Berdasarkan observasi dan wawancara saya kepada penduduk/jamaah masjid, bahwa orang yang bisa membaca al Qur’an itu sekitar dua orang saja. Atau 2% dari total jamaah/warga. Artinya, perlu mendapatkan perhatian khusus dalam mengenalkan al-Qur’an ke masyarakat. Kebanyakan warga hanya hafalan dari ayat/surat yang ada di al-Qur’an. Mendengar dari ayat/surat, kemudian dihafalkan.
Misalnya, surat Yasin dan surat pendek dalam Juz 30. Karena hafalan, sehingga kaidah Tajwid menjadi hilang. Artinya, ilmu Tajwidnya tidak digunakan. Mengapa? Karena mereka hafalan, tanpa ada kehadiran guru. Bisa dikatakan yang dihafalkan itu, asal bunyi. Malah keras bunyinya. Namun, belum tentu benar secara ilmu Tajwid.

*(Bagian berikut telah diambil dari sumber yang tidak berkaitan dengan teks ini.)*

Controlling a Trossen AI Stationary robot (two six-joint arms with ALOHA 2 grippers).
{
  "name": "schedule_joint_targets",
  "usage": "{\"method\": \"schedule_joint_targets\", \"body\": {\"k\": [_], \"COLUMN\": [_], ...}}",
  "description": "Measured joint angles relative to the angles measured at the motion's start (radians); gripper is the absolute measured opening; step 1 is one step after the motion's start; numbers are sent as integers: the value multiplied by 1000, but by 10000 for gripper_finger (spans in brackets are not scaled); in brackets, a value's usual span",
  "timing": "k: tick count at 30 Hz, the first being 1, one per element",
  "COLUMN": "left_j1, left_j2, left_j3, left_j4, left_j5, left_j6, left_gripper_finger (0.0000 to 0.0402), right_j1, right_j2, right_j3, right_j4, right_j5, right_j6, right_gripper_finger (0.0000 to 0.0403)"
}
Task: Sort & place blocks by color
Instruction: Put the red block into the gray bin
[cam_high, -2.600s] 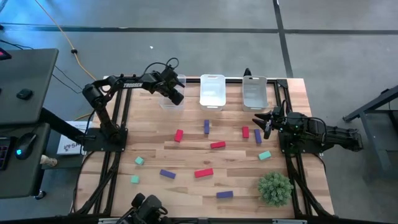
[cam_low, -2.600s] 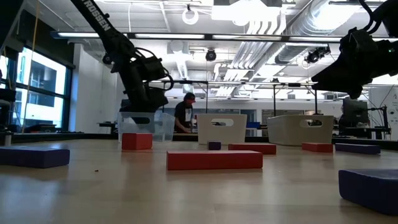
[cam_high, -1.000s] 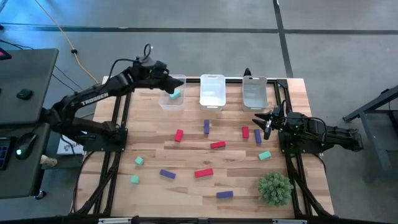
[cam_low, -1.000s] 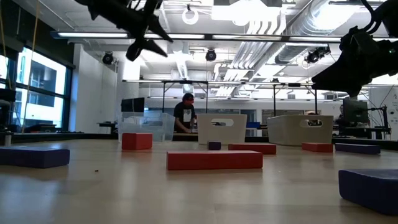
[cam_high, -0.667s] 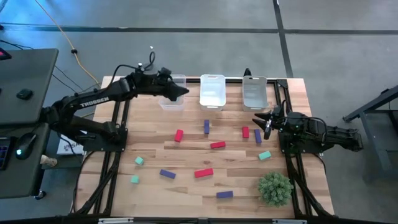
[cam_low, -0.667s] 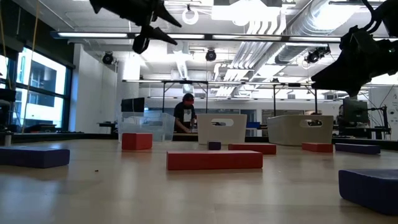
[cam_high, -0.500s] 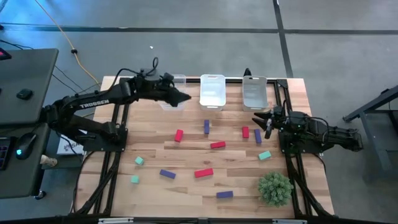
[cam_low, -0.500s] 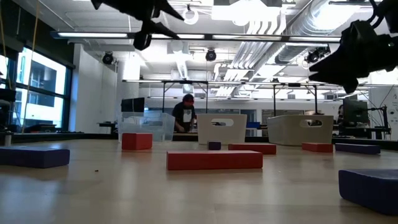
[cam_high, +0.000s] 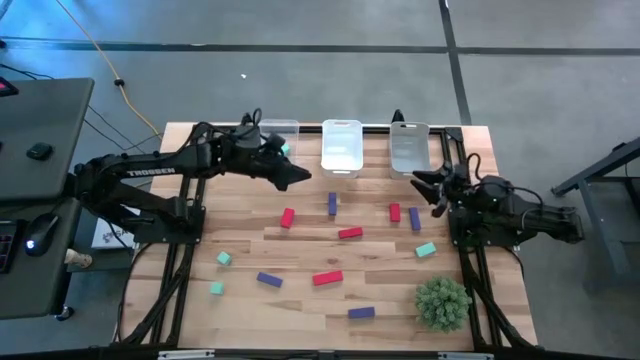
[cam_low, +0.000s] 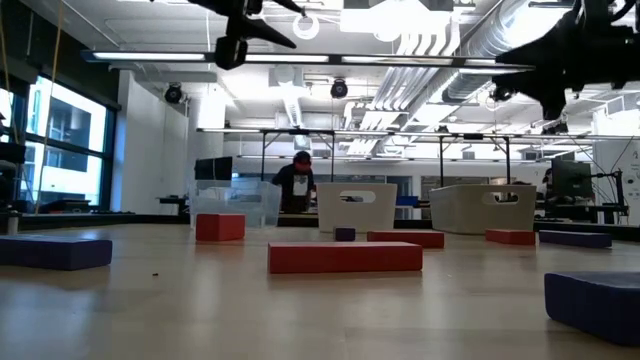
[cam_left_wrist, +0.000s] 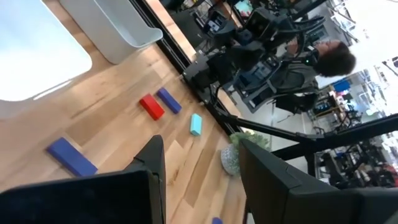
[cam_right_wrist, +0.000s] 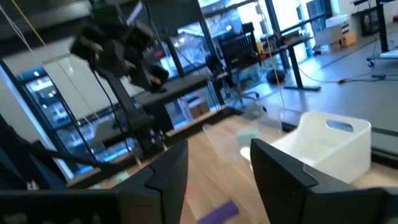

Akhir dari tulisan ini, saya ingin mengajak kepada diri untuk rajin dan disiplin menjaga sholat di awal wkatu. Syukur bisa menggandeng anak dan istri saya untuk sholat berjamaah di Masjid. Syukur pula, saya bisa mengajak masyarakat untuk sholat berjamaah di Masjid. Semoga kelak, Masjid ini menjadi kapal penyelamat kita menuju surga, saat di akhirat. Amin. []
Semarang, 10 Januari 2021
Ditulis di Rumah jam 04.45 – 05.15 WIB, usai pelaksanaan sholat Subuh berjamaah di Masjid.